Embarking on a CMMC project requires substantial commitment on the part of the service provider as well as the client, and it can prove to be a very time-consuming process. This journey required multiple steps to ensure Minor Rubber complied with the correct CMMC requirements.
The following steps were taken:
Cybersecurity Assessment – Based on the DFARS 252.204-7012 and the DoD-designed set of controls as prescribed in the NIST SP800-171 revision 2.
- NIST SP 800-171 Rev2 Gap Analysis and cross reference with CMMC Level 1-2
- Cybersecurity Monitoring and Detection Services – Monitoring and Detection Service based on the DFARS and DoD controls
Cybersecurity Security Operations Center Service (SOC) – Providing outsourced monitoring and detection to include real-time visibility of data reflecting the state of risk to security posture, the network, endpoints, cloud devices, and specific applications.
Each of the above points requires dozens of individual steps to complete. CMMC is not an easy certification to achieve without the right support and partner. However, with the right team, a manufacturer will be guided through every individual requirement to ensure compliance and audit readiness will be reached as quickly and efficiently as possible.
“As daunting as a task as it is to go through and put these plans in place,” says Gordon, “It’s beneficial for ANY organization, just the protections that you can put in place to keep yourselves protected at the digital level. It’s a no-brainer.”
Results
Minor Rubber completed its CMMC requirements and has fulfilled the Cybersecurity requirements to retain its current and secure future government contracts. Through the support of NJMEP and their Cybersecurity Resource, Minor Rubber was able to efficiently meet their contractual requirements and is thoroughly prepared for inspection and audit, safe in the knowledge and guidance that was provided during their time working with NJMEP.
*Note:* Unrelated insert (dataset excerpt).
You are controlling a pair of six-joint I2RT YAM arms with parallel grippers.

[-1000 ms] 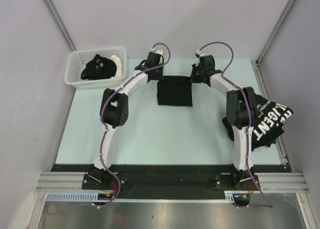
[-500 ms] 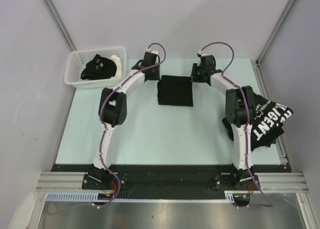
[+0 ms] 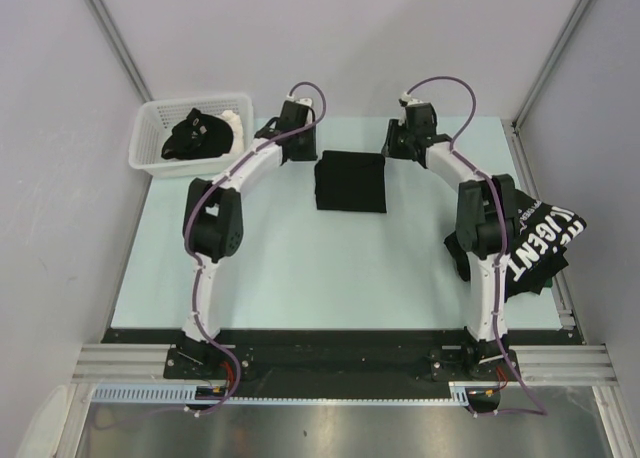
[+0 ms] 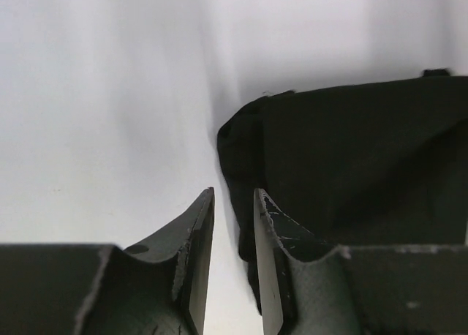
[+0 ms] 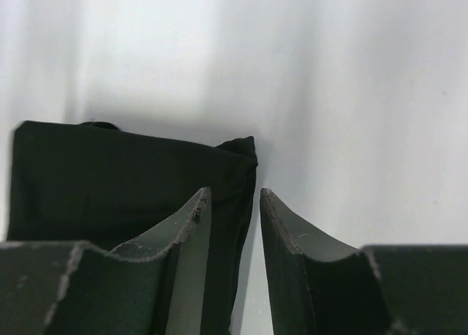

“One of the ways we’ve benefitted from [CMMC compliance] is we’ve actually been told by other subcontractors, either Lockheed or someone like that has actually come back to us and said, ‘Well, let us know when it’s done because we can’t buy from you until you’re compliant,’” says Gordon.
The following results reflect the impact Minor Rubber experienced while engaging with NJMEP over the past 12 months:
- INCREASED SALES: $300,000
- RETAINED SALES: $550,000
- RETAINED JOBS: 1
- COST SAVINGS: $50,000
“We’re looking to expand the product lines that we have, we’re starting to do some value-added services,” says Gordon, talking about what’s next for Minor Rubber. “Part of the LEAN project we did with [NJMEP], was the revamp of our whole shipping and receiving area, and we were able to invest in new technology—a counting machine that bags and prints on the bags. So, we’re now offering that as a service to customers, offering this service to customers in a standardized fashion at minimal cost. We’re also starting to do some light assembly work as well.”